To summarize my reflection, our ESEM has taught me a lot about how to mature into a good writer so that I am more confident in my writing and more comfortable in doing so. It also taught me to not only to be actively aware of how education affects people, but the struggles that education currently faces. I feel that my classmates and I both believe this is the main purpose for our ESEM, and that for the most part, the class has been successful in pushing our thoughts and perceptions about education. Moreover, we use the class as a place to test our ideas which we then open for discussion. On the other hand, I also pointed out some things that could be added to the class, such as looking at education from a more global stand point, and trying to make the class more concrete by trying to come up with viable solutions to the problems we have discussed. By doing this I feel like the class would be even richer in content.
This link is just food for thought, but it points out something I think pertains to the article by Edmundson we read earlier in the semester. Justin Fox, a Harvard Business School professor, talks about the value of a college degree and how the supply of college graduates is much greater than the demand, which ultimately allows for a really horrible job market in the United States. He talks about how the cost of a degree is far more expensive than its worth in most cases today, and the possibility that this will create an education bubble that will eventually burst.
I think this can really help explain Edmundson's point about the mentality of college students today who feel tremendous pressure to perform to perfection rather than taking risks.

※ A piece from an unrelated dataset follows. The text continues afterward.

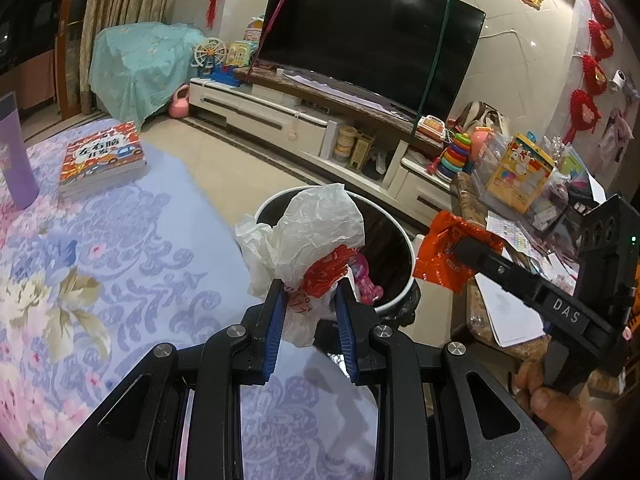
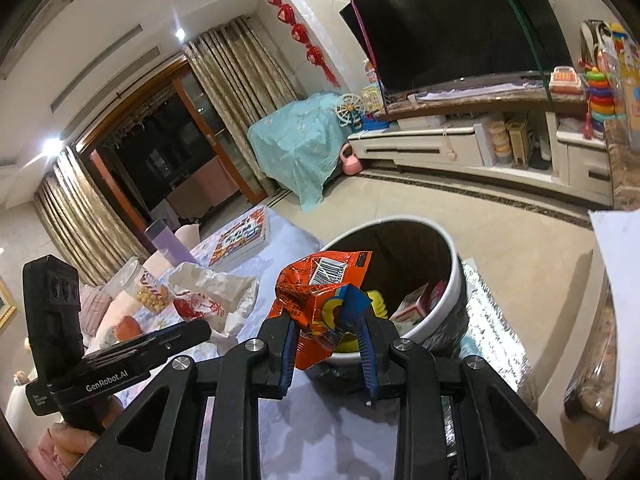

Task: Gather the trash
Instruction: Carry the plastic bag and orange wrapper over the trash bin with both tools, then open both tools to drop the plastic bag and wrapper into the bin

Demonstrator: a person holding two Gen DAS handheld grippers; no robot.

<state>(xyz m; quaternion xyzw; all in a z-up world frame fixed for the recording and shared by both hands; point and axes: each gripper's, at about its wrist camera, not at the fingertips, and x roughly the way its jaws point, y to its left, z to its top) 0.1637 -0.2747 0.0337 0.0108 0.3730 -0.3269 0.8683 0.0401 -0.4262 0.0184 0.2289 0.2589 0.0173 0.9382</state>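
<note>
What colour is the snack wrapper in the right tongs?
Orange-red, with a white barcode patch and some yellow and blue print; the snack wrapper shows best in the right wrist view.

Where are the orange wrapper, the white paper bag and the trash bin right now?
orange wrapper [image 2: 320, 300]: right wrist view, crumpled middle.
white paper bag [image 1: 316, 228]: left wrist view, wrinkled upper part.
trash bin [image 2: 454, 276]: right wrist view, white rim.

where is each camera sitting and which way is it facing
Left wrist: on the left hand-held gripper, looking down over a white bag at the bin; a hand shows.
Right wrist: on the right hand-held gripper, looking down past an orange wrapper into the bin; fingers show.
Shared: bin, both pieces of trash, TV.
</note>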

-"The Education Bubble, Tenure Envy, and Tuition"
Harvard Business Review
My reflection revolved around my ability to "edit" my ideas and rethink many opinions about our educational system that I once firmly believed in. Prior to being in this class, I had a strong belief that every student should go to college and those who didn't were destined to be failures. Even though I saw students who simply weren't raised to beleive college was even a remote possibility, I felt comfortable telling myself that these students simply weren't ambitious or motivated enough to reach college. Essentially, I was blaming these students for something that, in many aspects, was out of their control. Since being in this seminar, my views on the topic have changed tremendously; and I realize the adversity that disadvantaged students have in our educational system that promotes "fairness." My ability to really grapple with issues like these has been the area where I've seen the most growth in myself over the course of this seminar.